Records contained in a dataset
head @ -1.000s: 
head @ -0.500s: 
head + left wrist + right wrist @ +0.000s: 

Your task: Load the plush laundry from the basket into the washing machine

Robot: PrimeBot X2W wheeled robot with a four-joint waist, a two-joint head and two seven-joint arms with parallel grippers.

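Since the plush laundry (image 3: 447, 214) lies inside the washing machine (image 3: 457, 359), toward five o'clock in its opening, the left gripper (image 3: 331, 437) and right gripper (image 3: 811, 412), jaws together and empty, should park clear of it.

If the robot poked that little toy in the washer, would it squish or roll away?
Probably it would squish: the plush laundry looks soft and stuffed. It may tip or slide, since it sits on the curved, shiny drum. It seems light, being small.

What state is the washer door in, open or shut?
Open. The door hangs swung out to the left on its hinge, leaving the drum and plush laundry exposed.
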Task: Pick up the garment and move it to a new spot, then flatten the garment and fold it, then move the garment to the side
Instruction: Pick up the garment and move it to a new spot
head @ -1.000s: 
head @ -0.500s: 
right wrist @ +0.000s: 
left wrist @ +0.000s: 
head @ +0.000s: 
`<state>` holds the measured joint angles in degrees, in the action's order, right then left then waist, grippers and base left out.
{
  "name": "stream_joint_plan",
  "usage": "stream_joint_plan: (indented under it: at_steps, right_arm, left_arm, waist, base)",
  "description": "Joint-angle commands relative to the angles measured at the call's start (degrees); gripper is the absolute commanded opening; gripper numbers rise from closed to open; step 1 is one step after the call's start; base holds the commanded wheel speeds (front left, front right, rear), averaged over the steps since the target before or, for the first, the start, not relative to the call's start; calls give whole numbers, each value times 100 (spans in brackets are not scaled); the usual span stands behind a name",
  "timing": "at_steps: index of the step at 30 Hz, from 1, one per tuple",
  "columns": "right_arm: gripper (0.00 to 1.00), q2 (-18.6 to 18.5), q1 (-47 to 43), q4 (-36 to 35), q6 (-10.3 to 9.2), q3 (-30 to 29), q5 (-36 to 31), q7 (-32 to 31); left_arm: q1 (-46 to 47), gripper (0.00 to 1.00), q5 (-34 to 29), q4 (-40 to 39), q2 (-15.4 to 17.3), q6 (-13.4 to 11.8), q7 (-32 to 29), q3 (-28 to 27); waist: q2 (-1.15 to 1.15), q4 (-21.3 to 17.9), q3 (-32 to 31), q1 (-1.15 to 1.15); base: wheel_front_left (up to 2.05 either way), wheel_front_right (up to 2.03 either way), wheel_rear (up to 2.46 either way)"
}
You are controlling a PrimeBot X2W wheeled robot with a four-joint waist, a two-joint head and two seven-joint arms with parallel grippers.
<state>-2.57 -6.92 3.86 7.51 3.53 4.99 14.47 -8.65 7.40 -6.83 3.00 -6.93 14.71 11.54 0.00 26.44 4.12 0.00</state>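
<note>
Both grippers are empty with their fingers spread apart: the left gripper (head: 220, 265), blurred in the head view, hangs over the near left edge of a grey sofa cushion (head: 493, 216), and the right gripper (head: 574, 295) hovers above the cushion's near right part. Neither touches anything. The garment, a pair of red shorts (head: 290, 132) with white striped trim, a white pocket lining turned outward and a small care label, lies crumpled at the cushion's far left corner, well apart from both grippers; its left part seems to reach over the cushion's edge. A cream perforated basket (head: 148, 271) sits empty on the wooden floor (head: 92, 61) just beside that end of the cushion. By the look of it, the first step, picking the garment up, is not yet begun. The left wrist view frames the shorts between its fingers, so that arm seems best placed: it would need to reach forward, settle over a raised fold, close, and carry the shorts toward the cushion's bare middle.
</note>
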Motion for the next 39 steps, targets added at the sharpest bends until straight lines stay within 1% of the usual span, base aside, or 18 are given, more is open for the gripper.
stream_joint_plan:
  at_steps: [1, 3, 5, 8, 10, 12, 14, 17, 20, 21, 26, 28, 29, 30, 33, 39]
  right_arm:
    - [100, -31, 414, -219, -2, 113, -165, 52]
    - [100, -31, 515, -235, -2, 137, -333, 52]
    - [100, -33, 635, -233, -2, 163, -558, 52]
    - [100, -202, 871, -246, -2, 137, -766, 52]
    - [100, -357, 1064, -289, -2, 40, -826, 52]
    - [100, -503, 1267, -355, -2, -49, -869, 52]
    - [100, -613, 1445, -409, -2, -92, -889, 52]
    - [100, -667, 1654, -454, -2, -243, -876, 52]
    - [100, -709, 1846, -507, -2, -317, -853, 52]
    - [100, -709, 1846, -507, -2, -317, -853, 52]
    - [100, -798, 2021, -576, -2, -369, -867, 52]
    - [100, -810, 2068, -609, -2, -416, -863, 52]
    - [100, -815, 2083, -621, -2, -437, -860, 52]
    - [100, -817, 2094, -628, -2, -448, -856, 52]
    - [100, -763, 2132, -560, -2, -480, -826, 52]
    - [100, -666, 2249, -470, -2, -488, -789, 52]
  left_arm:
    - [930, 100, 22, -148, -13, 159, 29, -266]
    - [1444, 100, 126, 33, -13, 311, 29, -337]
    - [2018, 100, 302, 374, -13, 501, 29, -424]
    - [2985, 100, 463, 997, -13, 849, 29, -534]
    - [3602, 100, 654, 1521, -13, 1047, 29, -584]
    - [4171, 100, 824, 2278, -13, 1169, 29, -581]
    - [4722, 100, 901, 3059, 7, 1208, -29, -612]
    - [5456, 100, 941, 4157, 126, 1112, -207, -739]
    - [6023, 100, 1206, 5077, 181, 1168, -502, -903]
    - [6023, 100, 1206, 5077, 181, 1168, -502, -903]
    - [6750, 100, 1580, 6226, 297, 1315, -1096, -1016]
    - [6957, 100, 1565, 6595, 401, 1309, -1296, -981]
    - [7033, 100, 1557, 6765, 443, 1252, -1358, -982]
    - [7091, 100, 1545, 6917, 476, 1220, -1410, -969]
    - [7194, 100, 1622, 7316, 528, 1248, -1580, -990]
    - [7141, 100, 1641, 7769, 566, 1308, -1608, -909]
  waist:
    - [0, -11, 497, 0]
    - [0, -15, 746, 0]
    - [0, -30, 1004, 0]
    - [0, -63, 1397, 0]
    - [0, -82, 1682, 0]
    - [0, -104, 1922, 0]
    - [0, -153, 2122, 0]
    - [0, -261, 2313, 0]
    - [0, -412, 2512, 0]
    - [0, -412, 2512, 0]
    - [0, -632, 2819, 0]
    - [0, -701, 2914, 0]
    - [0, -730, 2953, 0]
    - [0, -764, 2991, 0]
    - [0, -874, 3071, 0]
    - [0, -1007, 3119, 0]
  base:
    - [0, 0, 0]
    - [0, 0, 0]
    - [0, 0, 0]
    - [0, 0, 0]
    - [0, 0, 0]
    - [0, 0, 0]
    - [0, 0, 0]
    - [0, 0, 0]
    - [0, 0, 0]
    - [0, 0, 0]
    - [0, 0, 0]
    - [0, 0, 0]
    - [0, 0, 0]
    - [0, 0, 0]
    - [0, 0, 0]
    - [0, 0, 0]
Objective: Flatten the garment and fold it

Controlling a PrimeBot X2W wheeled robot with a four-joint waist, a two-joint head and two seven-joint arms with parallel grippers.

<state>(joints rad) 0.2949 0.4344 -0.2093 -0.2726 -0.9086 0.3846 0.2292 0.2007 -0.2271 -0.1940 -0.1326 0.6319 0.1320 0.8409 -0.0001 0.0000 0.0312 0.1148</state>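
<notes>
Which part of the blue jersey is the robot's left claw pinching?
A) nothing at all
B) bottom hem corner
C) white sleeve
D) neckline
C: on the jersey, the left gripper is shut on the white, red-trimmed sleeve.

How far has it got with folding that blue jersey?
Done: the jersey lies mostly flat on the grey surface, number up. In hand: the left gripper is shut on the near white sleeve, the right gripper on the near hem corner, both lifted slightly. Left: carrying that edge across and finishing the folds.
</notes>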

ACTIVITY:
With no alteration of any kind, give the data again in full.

ANSWER BOX:
head @ -1.000s: 
head @ -0.500s: 
head + left wrist + right wrist @ +0.000s: 

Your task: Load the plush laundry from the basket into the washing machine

Robot: PrimeBot X2W wheeled robot with a four-joint waist, a two-joint head and two seven-joint arms with parallel grippers.

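Since the plush laundry (image 3: 447, 214) lies inside the washing machine (image 3: 457, 359), toward five o'clock in its opening, the left gripper (image 3: 331, 437) and right gripper (image 3: 811, 412), jaws together and empty, should park clear of it.

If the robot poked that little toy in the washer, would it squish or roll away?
Probably it would squish: the plush laundry looks soft and stuffed. It may tip or slide, since it sits on the curved, shiny drum. It seems light, being small.

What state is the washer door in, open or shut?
Open. The door hangs swung out to the left on its hinge, leaving the drum and plush laundry exposed.
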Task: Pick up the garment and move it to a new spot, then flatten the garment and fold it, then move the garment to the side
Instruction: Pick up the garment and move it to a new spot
head @ -1.000s: 
head @ -0.500s: 
right wrist @ +0.000s: 
left wrist @ +0.000s: 
head @ +0.000s: 
`<state>` holds the measured joint angles in degrees, in the action's order, right then left then waist, grippers and base left out.
{
  "name": "stream_joint_plan",
  "usage": "stream_joint_plan: (indented under it: at_steps, right_arm, left_arm, waist, base)",
  "description": "Joint-angle commands relative to the angles measured at the call's start (degrees); gripper is the absolute commanded opening; gripper numbers rise from closed to open; step 1 is one step after the call's start; base holds the commanded wheel speeds (front left, front right, rear), averaged over the steps since the target before or, for the first, the start, not relative to the call's start; calls give whole numbers, each value times 100 (spans in brackets are not scaled); the usual span stands behind a name",
  "timing": "at_steps: index of the step at 30 Hz, from 1, one per tuple",
  "columns": "right_arm: gripper (0.00 to 1.00), q2 (-18.6 to 18.5), q1 (-47 to 43), q4 (-36 to 35), q6 (-10.3 to 9.2), q3 (-30 to 29), q5 (-36 to 31), q7 (-32 to 31); left_arm: q1 (-46 to 47), gripper (0.00 to 1.00), q5 (-34 to 29), q4 (-40 to 39), q2 (-15.4 to 17.3), q6 (-13.4 to 11.8), q7 (-32 to 29), q3 (-28 to 27); waist: q2 (-1.15 to 1.15), q4 (-21.3 to 17.9), q3 (-32 to 31), q1 (-1.15 to 1.15); base: wheel_front_left (up to 2.05 either way), wheel_front_right (up to 2.03 either way), wheel_rear (up to 2.46 either way)"
}
You are controlling a PrimeBot X2W wheeled robot with a four-joint waist, a two-joint head and two seven-joint arms with parallel grippers.
<state>-2.57 -6.92 3.86 7.51 3.53 4.99 14.47 -8.65 7.40 -6.83 3.00 -6.93 14.71 11.54 0.00 26.44 4.12 0.00</state>
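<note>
Both grippers are empty with their fingers spread apart: the left gripper (head: 220, 265), blurred in the head view, hangs over the near left edge of a grey sofa cushion (head: 493, 216), and the right gripper (head: 574, 295) hovers above the cushion's near right part. Neither touches anything. The garment, a pair of red shorts (head: 290, 132) with white striped trim, a white pocket lining turned outward and a small care label, lies crumpled at the cushion's far left corner, well apart from both grippers; its left part seems to reach over the cushion's edge. A cream perforated basket (head: 148, 271) sits empty on the wooden floor (head: 92, 61) just beside that end of the cushion. By the look of it, the first step, picking the garment up, is not yet begun. The left wrist view frames the shorts between its fingers, so that arm seems best placed: it would need to reach forward, settle over a raised fold, close, and carry the shorts toward the cushion's bare middle.
</note>
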Motion for the next 39 steps, targets added at the sharpest bends until straight lines stay within 1% of the usual span, base aside, or 18 are given, more is open for the gripper.
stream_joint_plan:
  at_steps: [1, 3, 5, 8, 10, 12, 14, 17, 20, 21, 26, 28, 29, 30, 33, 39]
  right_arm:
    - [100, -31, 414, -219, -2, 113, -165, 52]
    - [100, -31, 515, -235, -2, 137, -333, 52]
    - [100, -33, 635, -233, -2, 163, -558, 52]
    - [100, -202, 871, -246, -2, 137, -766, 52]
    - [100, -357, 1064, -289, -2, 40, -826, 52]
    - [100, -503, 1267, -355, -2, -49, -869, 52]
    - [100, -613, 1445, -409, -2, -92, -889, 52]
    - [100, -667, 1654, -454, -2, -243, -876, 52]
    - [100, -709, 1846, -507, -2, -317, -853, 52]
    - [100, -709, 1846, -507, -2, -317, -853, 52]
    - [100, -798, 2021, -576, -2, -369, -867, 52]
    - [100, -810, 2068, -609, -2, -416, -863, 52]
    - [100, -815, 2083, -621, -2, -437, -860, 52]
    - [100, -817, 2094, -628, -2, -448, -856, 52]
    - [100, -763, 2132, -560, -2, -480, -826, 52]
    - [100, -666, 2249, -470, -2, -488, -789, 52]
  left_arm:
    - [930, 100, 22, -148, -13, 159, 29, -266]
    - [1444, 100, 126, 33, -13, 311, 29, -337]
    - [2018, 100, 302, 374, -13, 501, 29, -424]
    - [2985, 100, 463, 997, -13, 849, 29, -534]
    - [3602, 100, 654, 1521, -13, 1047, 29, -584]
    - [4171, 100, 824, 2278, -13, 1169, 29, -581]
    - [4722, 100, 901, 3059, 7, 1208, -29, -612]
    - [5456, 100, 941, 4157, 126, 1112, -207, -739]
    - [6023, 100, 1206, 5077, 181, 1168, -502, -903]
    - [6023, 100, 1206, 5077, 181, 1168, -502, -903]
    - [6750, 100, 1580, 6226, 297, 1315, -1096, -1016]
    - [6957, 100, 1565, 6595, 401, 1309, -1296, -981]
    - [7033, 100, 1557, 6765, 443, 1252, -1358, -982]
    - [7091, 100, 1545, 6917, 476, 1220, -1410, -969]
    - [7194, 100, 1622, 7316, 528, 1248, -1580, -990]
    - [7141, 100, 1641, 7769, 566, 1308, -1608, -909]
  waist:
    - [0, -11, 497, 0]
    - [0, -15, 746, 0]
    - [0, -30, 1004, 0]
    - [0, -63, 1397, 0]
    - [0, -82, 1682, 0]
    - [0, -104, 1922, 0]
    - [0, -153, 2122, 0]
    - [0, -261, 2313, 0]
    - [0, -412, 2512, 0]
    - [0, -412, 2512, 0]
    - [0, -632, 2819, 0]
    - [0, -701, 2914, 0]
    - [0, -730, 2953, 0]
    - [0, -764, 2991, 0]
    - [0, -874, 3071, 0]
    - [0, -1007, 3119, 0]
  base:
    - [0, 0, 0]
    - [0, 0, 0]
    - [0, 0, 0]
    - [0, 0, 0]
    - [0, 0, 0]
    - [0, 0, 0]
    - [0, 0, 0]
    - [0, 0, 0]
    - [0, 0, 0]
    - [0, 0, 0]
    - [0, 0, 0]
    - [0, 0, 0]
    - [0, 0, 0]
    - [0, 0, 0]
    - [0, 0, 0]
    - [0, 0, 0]
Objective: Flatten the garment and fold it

Controlling a PrimeBot X2W wheeled robot with a four-joint waist, a two-joint head and two seven-joint arms with parallel grippers.

<state>(joints rad) 0.2949 0.4344 -0.2093 -0.2726 -0.9086 0.3846 0.2292 0.2007 -0.2271 -0.1940 -0.1326 0.6319 0.1320 0.8409 -0.0001 0.0000 0.0312 0.1148</state>
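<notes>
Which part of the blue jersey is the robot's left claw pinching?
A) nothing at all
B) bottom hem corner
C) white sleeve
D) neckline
C: on the jersey, the left gripper is shut on the white, red-trimmed sleeve.

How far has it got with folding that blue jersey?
Done: the jersey lies mostly flat on the grey surface, number up. In hand: the left gripper is shut on the near white sleeve, the right gripper on the near hem corner, both lifted slightly. Left: carrying that edge across and finishing the folds.
</notes>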

The exercise is done, and no more output is needed.